Painting en Plein air, Alfred Sisley (1839-1899) spent most of his life in France painting outdoors, capturing the shimmering water, clouds floating by, and people engaged in outdoor activities. Camille Pissarro (1830-1903) was born in the Danish West Indies, which had a timeless influence on his art because of the different ways light and color existed in the islands. Comparing their two paintings, The Bridge at Villeneuve-la-Garenne (11.35), by Sisley illustrates the bright light reflecting in the blue sky and water, the green trees defining the time like summer. The Red Roofs (11.36) by Pissarro has deeper reds on the roofs and shrubs. The sky is darker, the light muted, the bare trees indicating winter. Both paintings represent the moment in time the Impressionists pursued, caught in a landscape of the French countryside.
Three women contributed to the Impressionism period with their styles and paintings. Mary Cassatt (1844-1926), Berthe Morisot (1841-1895), and Marie Bracquemond (1840-1916) considered the 'Grand Dames of the Impressionists'. Morisot and Bracquemond were native to France, and Cassatt was born in America, moving to France for art school. Their styles were all similar and focused on women, children and nature, everyday life, and shared activities. The viewers of the work captivate the viewer with the use of free brushwork up close and standing far away. All three women were master painters, and if they were men, they might have been considered the top three artists of the Impressionism period.
Mary Cassatt mostly created paintings or prints of the private lives of women and their children. The close-cropped scenes have an emphasis on the intimate bonds that only a mother and child can have, as seen in The Child's Bath (11.37).
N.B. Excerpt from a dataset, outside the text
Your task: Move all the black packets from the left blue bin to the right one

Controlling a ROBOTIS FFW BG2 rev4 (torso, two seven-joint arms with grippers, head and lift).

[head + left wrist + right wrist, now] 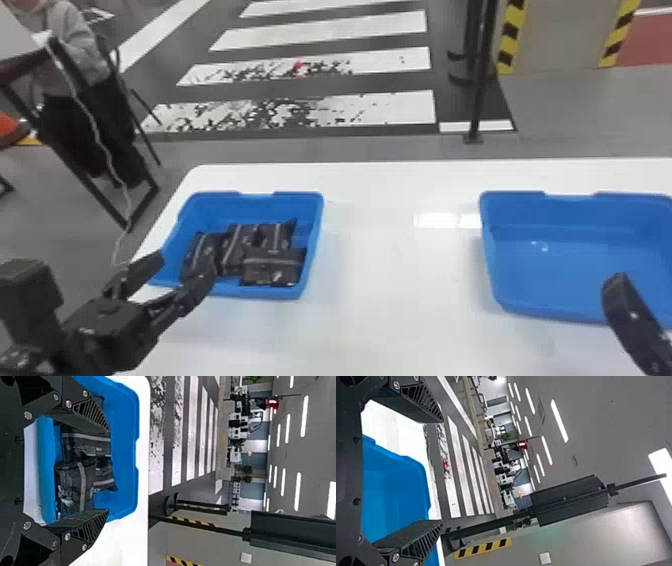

Cassatt used simple muted colors to portray the ordinary scene, one not found in paintings by men. Morisot's Child Among the Hollyhocks (11.38) shows a child exploring the flowers. She liberally used loose brushstrokes of white paint to bring accents and movement to the painting. Bracquemond's scene in Artist's Son and Sister in the Garden at Sevres(11.39) is also a simple setting, but the use of color brings the subjects to life. Women seldom painted in public spaces or landscapes, their work generally confined to gardens or spaces in their homes or neighborhoods.